**EXERCISE INSTRUCTIONS**
All lines of the listing that contain "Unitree" should be shown in full.

**PROVIDED RECORDS**
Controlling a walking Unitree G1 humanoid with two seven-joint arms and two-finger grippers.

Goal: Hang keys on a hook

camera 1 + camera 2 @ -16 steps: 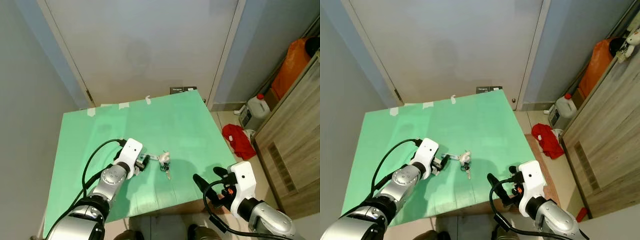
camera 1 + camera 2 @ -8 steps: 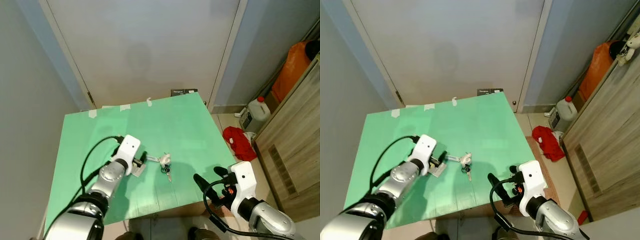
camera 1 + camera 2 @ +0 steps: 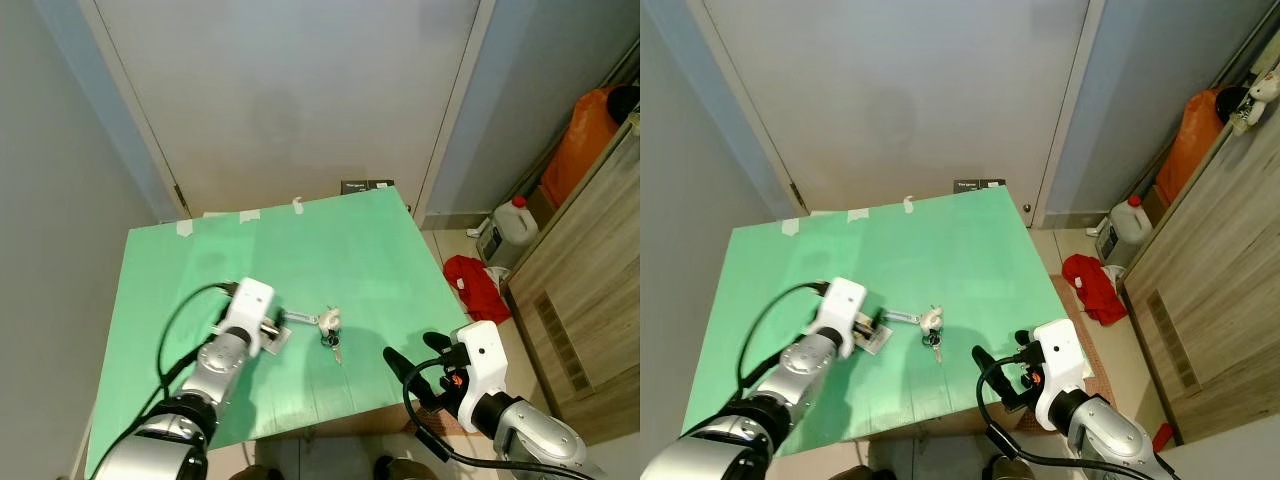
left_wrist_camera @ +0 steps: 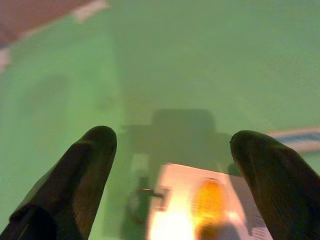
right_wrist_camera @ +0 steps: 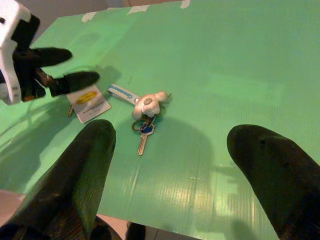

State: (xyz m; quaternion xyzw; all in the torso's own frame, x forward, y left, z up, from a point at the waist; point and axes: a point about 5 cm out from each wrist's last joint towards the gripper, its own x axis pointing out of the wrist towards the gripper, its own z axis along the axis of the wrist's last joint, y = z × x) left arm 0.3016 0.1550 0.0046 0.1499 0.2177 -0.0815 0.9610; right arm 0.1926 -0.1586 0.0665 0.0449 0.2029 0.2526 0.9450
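On green table (image 3: pixel 380 250) | keys (image 3: pixel 330 330) beside left claw (image 3: pixel 277 330) (spread, over tag (image 5: pixel 90 102))

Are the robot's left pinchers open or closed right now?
Open. The left tool has its two black fingers spread apart over the white tag, with green table showing between them.

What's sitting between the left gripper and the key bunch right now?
In the right wrist view, a white card tag with a yellow oval lies under the open left gripper. From there a white-blue strap runs across the green table to the keys.
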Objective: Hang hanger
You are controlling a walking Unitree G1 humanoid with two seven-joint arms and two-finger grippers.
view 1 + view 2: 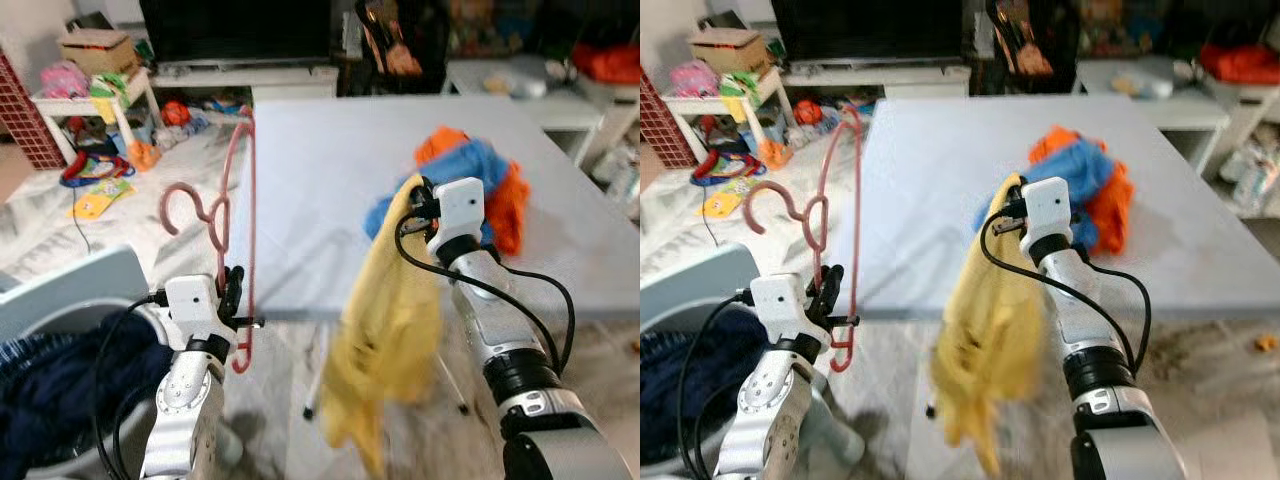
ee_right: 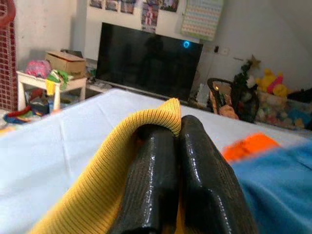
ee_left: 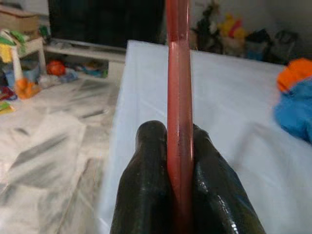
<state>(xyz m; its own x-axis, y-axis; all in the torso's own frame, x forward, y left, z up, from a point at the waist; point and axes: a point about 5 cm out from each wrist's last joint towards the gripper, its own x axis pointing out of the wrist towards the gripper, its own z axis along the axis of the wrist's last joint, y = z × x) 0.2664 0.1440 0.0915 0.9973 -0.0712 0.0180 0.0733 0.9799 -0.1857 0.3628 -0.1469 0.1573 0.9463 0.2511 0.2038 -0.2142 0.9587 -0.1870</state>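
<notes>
A pink hanger (image 1: 240, 215) stands upright at the table's left edge, its hook (image 1: 180, 205) turned to the left. My left gripper (image 1: 233, 290) is shut on its lower bar, and the bar (image 3: 179, 97) runs up between the black fingers (image 3: 146, 195). A yellow garment (image 1: 385, 330) hangs down over the table's front edge. My right gripper (image 1: 418, 200) is shut on its top fold, and the ribbed cloth (image 2: 122, 161) drapes over the fingers (image 2: 195, 180).
A grey table (image 1: 330, 180) carries a heap of blue and orange clothes (image 1: 480, 180). A laundry basket with dark blue clothes (image 1: 60, 390) stands at my lower left. Toys and a small white table (image 1: 90, 100) clutter the floor at the far left. A television (image 1: 235, 30) stands behind.
</notes>
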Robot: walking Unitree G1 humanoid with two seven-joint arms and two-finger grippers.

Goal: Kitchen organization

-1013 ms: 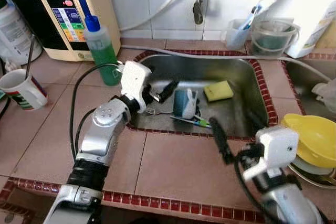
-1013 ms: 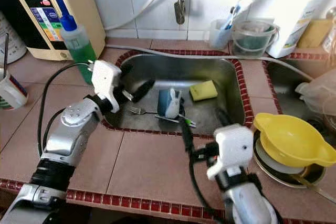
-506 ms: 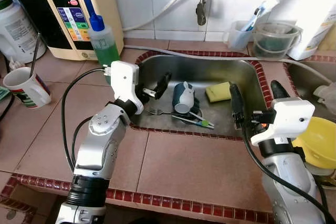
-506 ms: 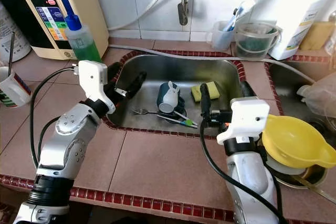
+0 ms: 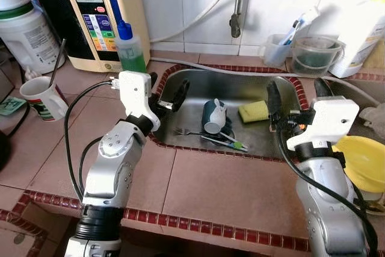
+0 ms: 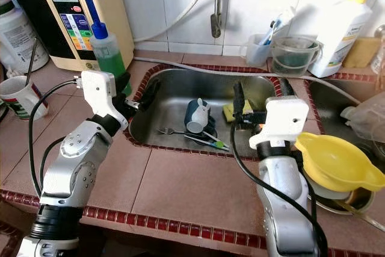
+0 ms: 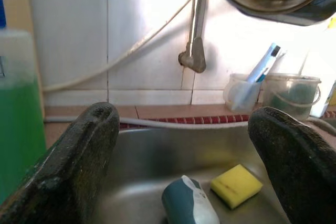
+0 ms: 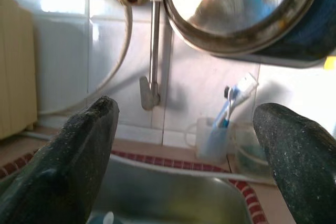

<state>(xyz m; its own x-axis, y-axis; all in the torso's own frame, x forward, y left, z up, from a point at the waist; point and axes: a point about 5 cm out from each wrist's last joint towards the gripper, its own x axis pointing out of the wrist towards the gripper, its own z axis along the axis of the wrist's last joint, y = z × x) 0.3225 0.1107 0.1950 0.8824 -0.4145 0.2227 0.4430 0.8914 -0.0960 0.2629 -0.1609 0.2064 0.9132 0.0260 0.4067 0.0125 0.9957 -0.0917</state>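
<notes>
Both grippers, left gripper [image 5: 171, 92] and right gripper [image 5: 293, 95], gape wide, empty, above the sink [image 5: 240, 82]

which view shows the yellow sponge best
The left eye view: the yellow sponge lies whole and unblocked in the sink. In the right eye view the right gripper hides part of it. The left wrist view shows it small, low between the fingers.

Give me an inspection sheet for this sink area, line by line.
Surface: terracotta tiled counter around a steel sink.
Job's things: teal ceramic mug, yellow sponge, metal fork and green-tipped toothbrush lie in the sink.
Clutter: green soap bottle, yellow plastic bowl, striped cup.
Grippers: left hand open at the sink's left rim; right hand open at its right rim.
Cables: black arm cable.
Surroundings: white tiled wall, tap.
</notes>
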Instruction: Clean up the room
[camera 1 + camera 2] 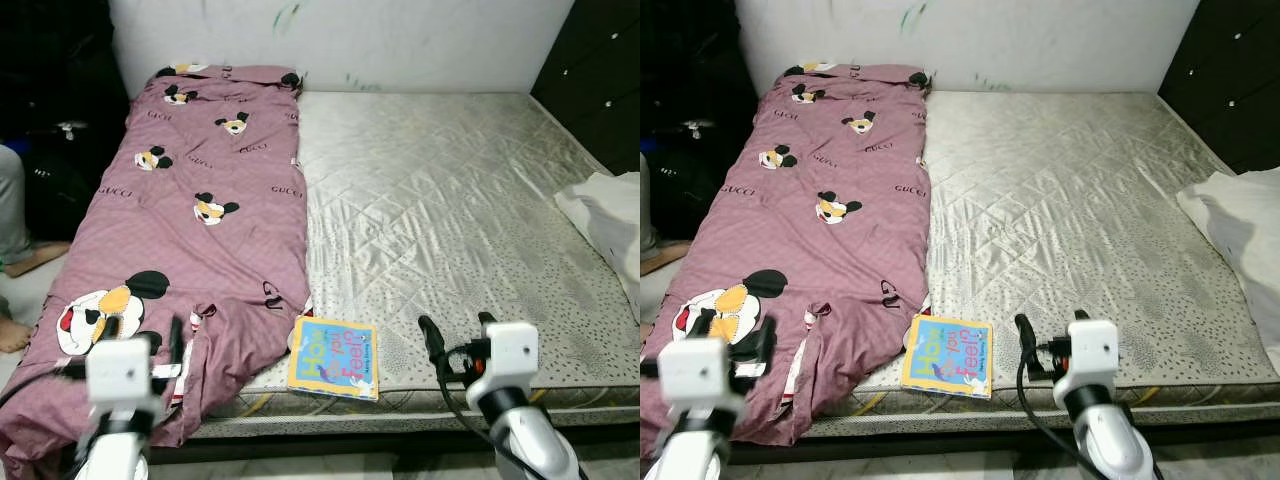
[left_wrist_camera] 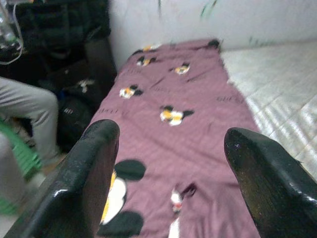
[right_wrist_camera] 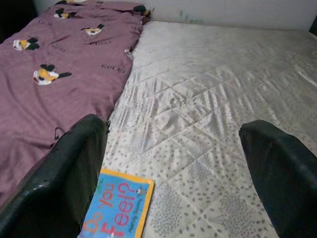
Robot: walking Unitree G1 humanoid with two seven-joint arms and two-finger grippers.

**TASK OUTPUT**
Controlling a walking Unitree G1 humanoid with two seven-joint arms and two-finger grippers.
You are controlling a walking Unitree G1 humanoid with two seven-joint arms and two-finger grippers.
Robot: walking Unitree G1 humanoid with two seven-joint arms and two-finger grippers.
Robot: walking Unitree G1 humanoid with two seven-joint arms and two-finger grippers.

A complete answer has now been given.